Penser rationnellement c’est penser de telle sorte qu’il y ait dans ce que nous énonçons une nécessité intellectuelle et non un point de vue subjectif et individuel.

Penser rationnellement c’est penser objectivement, objectivement ne voulant pas dire ce qui concerne l’objet mais s’opposant à subjectif et individuel.

Le sujet n’est pas l’individu. Dans toute connaissance, le sujet intervient : ce qui ne veut pas dire l’individu avec ses tendances. Le sujet c’est la conscience en tant que cette conscience est capable de raison et exerce un certain nombre de fonctions. Pas d’objet sans sujet veut dire pas de connaissance sur le monde qui ne soit en rapport avec la conscience elle-même. Subjectif ne veut pas dire relatif au sujet, mais individuel.

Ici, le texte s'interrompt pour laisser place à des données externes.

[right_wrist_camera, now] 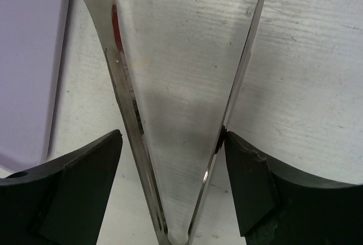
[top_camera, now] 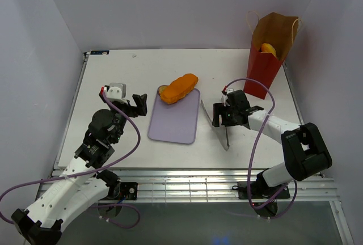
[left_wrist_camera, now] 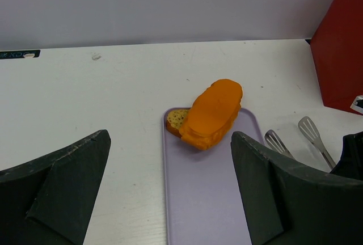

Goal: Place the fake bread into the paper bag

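We're in a robotics lab test cell; a white table (top_camera: 113, 75) sits boxed in by blank walls (top_camera: 170, 7); the left arm (top_camera: 74, 185) and right arm (top_camera: 300, 154) mount on a slotted metal rail (top_camera: 187, 185); purple cables (top_camera: 136, 137) loop loose; fake bread (top_camera: 178, 88) serves as prop.

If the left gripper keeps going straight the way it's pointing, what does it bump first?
Probably the orange loaf on the lavender tray. If it travels low, the tray's near edge might come first.
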Available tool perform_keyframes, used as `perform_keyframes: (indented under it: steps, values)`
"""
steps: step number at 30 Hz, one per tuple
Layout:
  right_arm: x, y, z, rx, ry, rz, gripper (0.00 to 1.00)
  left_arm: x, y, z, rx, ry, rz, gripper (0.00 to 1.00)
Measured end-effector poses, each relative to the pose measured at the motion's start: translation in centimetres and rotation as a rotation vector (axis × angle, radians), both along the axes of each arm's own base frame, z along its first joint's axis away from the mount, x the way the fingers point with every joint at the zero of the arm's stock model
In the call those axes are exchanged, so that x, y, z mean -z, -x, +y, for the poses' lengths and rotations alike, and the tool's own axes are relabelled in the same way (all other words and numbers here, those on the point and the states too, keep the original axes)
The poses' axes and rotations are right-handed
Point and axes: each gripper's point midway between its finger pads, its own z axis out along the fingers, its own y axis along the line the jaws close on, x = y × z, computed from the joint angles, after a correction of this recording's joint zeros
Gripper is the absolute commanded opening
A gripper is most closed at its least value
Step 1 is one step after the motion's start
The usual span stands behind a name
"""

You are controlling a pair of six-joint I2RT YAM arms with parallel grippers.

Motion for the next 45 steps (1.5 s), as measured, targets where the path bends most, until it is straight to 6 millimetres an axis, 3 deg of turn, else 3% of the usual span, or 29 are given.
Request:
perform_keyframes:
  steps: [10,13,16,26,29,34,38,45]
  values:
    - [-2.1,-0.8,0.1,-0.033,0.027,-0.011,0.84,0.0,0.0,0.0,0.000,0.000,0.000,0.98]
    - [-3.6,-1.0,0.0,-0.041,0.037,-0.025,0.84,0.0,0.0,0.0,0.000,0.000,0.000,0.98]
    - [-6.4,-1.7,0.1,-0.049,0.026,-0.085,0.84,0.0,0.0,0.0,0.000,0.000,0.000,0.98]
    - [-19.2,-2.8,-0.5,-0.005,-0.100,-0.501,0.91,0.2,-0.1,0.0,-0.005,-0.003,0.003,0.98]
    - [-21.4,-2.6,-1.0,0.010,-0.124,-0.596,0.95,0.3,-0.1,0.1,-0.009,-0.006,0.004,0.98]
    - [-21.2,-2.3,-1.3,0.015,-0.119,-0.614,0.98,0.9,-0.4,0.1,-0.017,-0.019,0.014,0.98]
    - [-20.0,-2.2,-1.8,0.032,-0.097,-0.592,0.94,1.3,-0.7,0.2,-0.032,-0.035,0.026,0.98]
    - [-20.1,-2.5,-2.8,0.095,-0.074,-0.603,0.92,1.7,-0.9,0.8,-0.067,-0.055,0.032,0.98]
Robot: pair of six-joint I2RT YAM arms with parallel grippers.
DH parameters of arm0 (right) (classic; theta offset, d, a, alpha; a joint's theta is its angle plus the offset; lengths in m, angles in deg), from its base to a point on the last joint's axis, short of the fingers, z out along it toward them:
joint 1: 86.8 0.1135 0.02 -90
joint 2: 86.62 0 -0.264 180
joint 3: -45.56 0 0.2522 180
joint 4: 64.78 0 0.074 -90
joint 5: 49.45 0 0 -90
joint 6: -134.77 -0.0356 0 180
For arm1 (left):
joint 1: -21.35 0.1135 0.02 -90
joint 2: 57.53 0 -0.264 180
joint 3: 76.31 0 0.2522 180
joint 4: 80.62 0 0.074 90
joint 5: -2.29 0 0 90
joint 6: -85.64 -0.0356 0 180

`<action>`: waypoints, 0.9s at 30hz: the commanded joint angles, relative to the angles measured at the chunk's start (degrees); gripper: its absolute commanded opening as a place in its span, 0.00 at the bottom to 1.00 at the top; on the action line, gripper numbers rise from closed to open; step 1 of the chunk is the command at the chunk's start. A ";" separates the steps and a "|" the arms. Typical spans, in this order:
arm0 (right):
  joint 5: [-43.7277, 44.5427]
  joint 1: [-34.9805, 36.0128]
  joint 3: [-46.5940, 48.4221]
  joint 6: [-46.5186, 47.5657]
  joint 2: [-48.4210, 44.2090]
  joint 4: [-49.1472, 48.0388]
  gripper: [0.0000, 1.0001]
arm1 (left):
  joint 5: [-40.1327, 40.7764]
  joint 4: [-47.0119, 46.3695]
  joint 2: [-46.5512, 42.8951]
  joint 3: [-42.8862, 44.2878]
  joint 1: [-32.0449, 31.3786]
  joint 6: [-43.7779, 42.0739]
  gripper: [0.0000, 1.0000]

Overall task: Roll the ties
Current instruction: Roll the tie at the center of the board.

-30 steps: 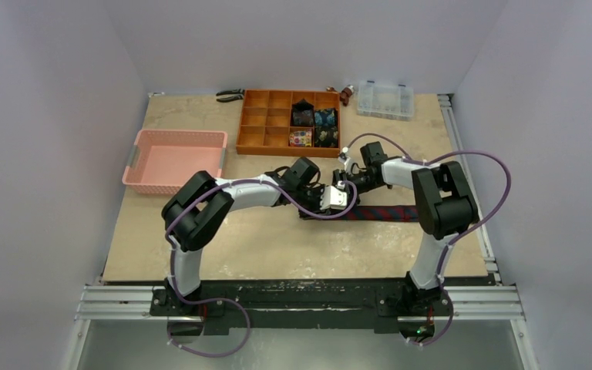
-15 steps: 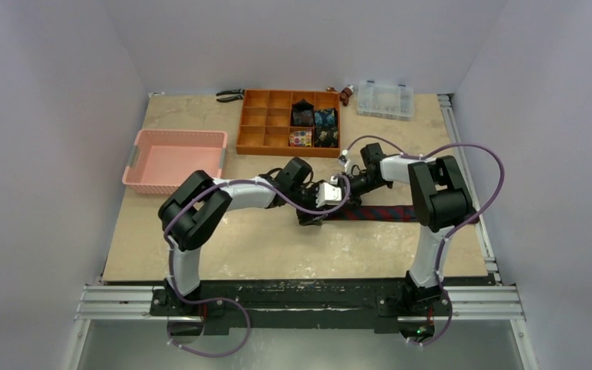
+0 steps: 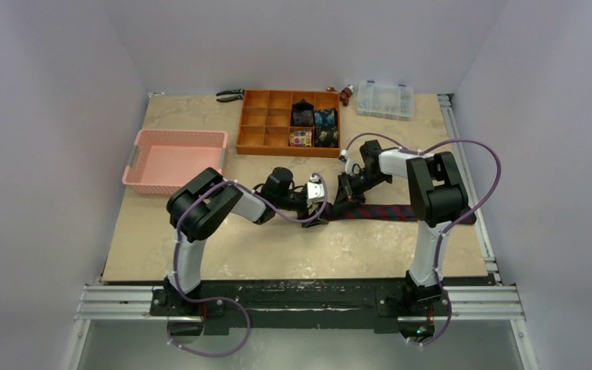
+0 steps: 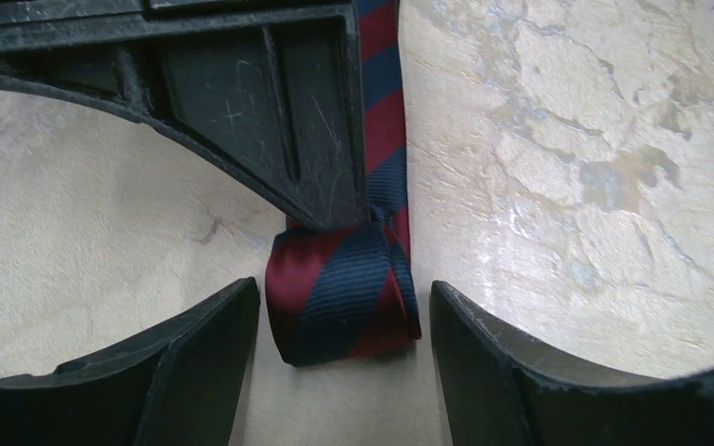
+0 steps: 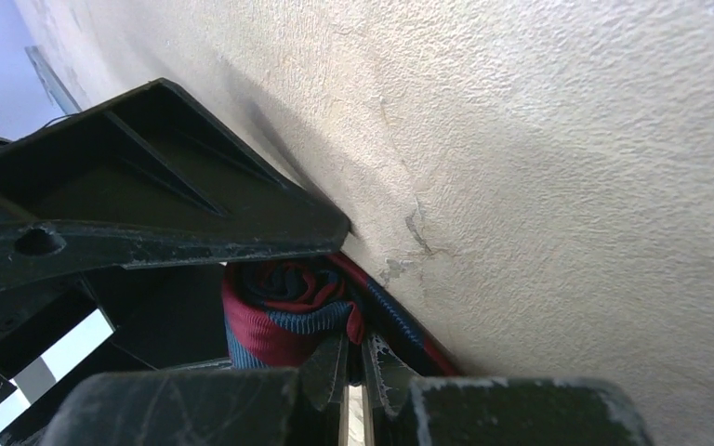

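Note:
A navy tie with red diagonal stripes (image 3: pixel 401 212) lies flat across the table's right half, its left end wound into a small roll (image 4: pixel 344 293). My left gripper (image 4: pixel 342 311) is open, one finger on each side of the roll, not touching it. My right gripper (image 5: pixel 361 364) is shut on the roll's edge (image 5: pixel 284 321) from the other side, and its black finger (image 4: pixel 242 93) shows above the roll in the left wrist view. In the top view both grippers meet at the roll, left (image 3: pixel 321 217) and right (image 3: pixel 341 205).
An orange compartment organiser (image 3: pixel 262 131) at the back holds several rolled ties (image 3: pixel 312 119). A pink basket (image 3: pixel 173 158) stands at the left. A clear plastic box (image 3: pixel 385 99) and pliers (image 3: pixel 230 95) lie along the back edge.
My left arm has drawn back to the left and its gripper now sits lower and open around the roll. The right gripper has shifted slightly left with the tie's end.

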 commanded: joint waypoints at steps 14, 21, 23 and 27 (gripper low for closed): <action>5.63 0.24 5.92 9.44 -0.04 5.78 0.26 | 8.40 20.56 -3.18 0.15 -1.94 -12.94 0.17; -4.53 -1.59 3.60 8.47 -5.78 9.82 0.48 | 14.77 37.34 -1.37 5.42 -3.54 -21.39 0.13; -7.17 -1.32 1.94 4.27 -7.23 6.55 0.53 | 16.32 41.72 -0.54 7.54 -3.94 -22.03 0.13; -7.28 -0.60 1.39 1.55 -5.98 2.76 0.55 | 17.83 44.15 -0.56 8.60 -4.41 -23.85 0.14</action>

La rationalité est à la racine de la Science comme de la Moralité, ce qui ne veut pas dire que science et moralité ne comprennent pas d’intervention du sujet. Science et Moralité comportent l’intervention toujours agissante du sujet qui fait la Science, du sujet qui décide de l’action morale. Le sujet demande alors pour lui l’autonomie intellectuelle et morale, l’autonomie n’étant pas l’indépendance de l’individu vis-à-vis de toute discipline et contrainte car alors autonomie n’aurait aucun rapport avec rationalité.

Ici nous touchons à la partie la plus délicate de cette réflexion. Il y a contradiction apparente entre autonomie et rationalité, nous devons donc montrer qu’elle n’est qu’apparente. L’autonomie semble indiquer le refus de règles non produites par nous-mêmes pour nous-mêmes. C’est cette contradiction qui suscite le problème. La pensée rationnelle dans les Sciences et dans la vie morale comporte ces deux caractères opposés à première vue : de se présenter comme ayant une valeur nécessaire, une universalité de droit et non pas de fait et ne relevant que l’énergie du sujet qui l’a produite et qui l’énonce et comme ayant sa source dans l’autonomie de la conscience. Une vérité qui s’imposerait à nous du dehors et ne prendrait pas source dans l’énergie du sujet produit n’aurait de vérité que le nom. De même que pour le théorème de Pythagore, nous ne le recevons pas comme imposé, nous le recréons et le repensons comme si, nous-mêmes, inventions cette vérité : « Was du ererbt von deinen Vätern hast, / Erwirb es, um es zu besitzen » (Ce que tu as hérité de tes pères, acquiers-le afin de le posséder) - Goethe, Faust, I, vers 682-684.

Une vérité est une vérité si nous sommes responsables du jugement que nous énonçons, elle témoigne une autonomie réelle dans la production du jugement – et il faut aussi qu’elle soit universelle, sinon en fait, en droit. L’universalité est le caractère du jugement qui doit être partagé par toute autre conscience si toute autre conscience pense rationnellement.

Mais il arrive qu’une assertion ne ralliant pas tous les suffrages, ne présentant pas une universalité de fait a cependant une universalité de droit, c’est-à-dire qu’elle devrait être partagée par toutes les consciences pensant rationnellement. L’universalité est le caractère profond de la nécessité intellectuelle. Une proposition n’est pas universelle parce qu’elle est admise par tous, mais parce qu’en droit elle est nécessaire. Si son universalité de droit n’est pas accompagnée d’une universalité de fait, c’est que le nombre numérique des consciences n’a pas fait effort pour heurter ou détruire des habitudes intellectuelles ou des vérités antérieurement démontrées.